Principle:FMInference FlexLLMGen Tokenizer Loading
Metadata
| Field | Value |
|---|---|
| Sources | HuggingFace Transformers|https://huggingface.co/docs/transformers, Repo|FlexLLMGen|https://github.com/FMInference/FlexLLMGen |
| Domains | NLP, Text_Processing |
| Last updated | 2026-02-09 00:00 GMT |
Overview
A text tokenization preparation step that loads a pre-trained tokenizer from HuggingFace Hub with left-padding configuration for decoder-only model inference.
Description
Before feeding text to an OPT model, prompts must be tokenized into integer token IDs. FlexLLMGen uses HuggingFace's AutoTokenizer with padding_side="left" (required for decoder-only models where new tokens are generated on the right). The BOS token is disabled (add_bos_token=False) to match OPT's expected input format.
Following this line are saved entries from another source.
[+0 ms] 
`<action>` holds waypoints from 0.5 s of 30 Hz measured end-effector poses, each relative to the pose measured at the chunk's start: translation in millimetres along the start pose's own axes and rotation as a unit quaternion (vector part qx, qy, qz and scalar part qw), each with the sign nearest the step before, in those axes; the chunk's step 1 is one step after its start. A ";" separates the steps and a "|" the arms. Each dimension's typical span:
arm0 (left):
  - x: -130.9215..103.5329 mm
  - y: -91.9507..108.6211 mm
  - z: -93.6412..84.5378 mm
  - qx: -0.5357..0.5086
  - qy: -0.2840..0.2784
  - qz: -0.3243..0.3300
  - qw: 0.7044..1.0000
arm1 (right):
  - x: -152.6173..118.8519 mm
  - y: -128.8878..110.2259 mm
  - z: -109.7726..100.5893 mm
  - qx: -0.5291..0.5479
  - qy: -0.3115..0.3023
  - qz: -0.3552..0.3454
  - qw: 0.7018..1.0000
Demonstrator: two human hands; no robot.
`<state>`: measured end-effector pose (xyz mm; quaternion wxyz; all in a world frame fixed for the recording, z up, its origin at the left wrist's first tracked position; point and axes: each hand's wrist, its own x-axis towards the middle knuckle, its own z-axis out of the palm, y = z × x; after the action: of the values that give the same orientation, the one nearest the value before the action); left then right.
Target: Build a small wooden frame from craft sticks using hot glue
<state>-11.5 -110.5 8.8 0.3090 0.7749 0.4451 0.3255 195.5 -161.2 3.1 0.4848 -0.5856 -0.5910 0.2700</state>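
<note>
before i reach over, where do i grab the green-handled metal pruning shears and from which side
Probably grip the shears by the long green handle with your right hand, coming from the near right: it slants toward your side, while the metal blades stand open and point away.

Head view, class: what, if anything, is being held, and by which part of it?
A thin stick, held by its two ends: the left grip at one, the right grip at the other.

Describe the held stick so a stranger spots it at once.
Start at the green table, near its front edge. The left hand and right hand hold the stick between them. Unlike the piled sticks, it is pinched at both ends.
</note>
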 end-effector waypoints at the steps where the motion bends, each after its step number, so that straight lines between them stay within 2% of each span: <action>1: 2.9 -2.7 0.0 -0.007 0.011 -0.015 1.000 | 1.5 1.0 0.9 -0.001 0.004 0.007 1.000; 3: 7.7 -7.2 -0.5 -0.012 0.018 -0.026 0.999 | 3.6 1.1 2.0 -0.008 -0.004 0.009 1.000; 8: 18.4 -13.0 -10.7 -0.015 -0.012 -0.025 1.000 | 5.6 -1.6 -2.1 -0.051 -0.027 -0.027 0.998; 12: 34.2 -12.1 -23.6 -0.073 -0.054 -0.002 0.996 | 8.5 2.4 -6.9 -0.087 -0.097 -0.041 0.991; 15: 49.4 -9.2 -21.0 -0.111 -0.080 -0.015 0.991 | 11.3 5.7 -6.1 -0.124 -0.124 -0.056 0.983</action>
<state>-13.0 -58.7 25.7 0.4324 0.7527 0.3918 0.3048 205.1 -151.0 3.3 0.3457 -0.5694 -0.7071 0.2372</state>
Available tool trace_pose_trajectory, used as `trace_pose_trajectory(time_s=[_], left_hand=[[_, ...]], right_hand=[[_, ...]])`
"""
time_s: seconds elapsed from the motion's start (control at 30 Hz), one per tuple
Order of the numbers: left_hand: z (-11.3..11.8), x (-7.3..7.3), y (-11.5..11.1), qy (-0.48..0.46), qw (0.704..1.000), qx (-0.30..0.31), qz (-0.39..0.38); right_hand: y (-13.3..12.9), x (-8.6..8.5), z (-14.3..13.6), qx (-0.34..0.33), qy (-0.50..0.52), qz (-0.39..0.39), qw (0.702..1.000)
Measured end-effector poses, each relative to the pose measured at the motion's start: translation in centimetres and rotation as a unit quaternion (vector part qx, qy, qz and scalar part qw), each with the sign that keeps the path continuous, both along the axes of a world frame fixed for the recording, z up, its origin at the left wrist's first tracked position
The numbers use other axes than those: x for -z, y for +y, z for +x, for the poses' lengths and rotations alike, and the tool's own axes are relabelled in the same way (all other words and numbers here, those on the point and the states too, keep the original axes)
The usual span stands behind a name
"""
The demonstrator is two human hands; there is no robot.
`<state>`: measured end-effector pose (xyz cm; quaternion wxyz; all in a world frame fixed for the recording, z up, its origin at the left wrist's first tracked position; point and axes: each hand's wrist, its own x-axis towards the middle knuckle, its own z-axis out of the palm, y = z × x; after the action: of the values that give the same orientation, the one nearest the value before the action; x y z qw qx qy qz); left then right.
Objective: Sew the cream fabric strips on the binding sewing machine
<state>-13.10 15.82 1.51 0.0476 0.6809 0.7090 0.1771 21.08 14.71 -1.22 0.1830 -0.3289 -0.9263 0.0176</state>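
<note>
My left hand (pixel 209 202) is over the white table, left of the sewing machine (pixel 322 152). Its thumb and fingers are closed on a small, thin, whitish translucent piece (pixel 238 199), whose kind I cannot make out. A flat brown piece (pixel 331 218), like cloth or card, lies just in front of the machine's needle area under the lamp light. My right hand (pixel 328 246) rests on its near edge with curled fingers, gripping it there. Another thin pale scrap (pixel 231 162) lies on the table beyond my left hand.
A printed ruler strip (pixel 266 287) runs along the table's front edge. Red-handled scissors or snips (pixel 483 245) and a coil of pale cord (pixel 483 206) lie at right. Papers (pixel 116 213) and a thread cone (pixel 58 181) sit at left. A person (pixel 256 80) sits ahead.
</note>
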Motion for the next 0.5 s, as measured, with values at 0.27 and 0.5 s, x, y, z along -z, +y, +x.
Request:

The tokenizer handles padding to uniform length, encoding text to token IDs, and decoding generated IDs back to text.
Usage
Load the tokenizer before any text processing step. Use the same model name as the inference model to ensure vocabulary consistency.
Theoretical Basis
Decoder-only models (GPT, OPT) generate tokens left-to-right. Left-padding ensures all sequences in a batch end at the same position, allowing efficient batched generation. The tokenizer vocabulary must match the model's embedding layer.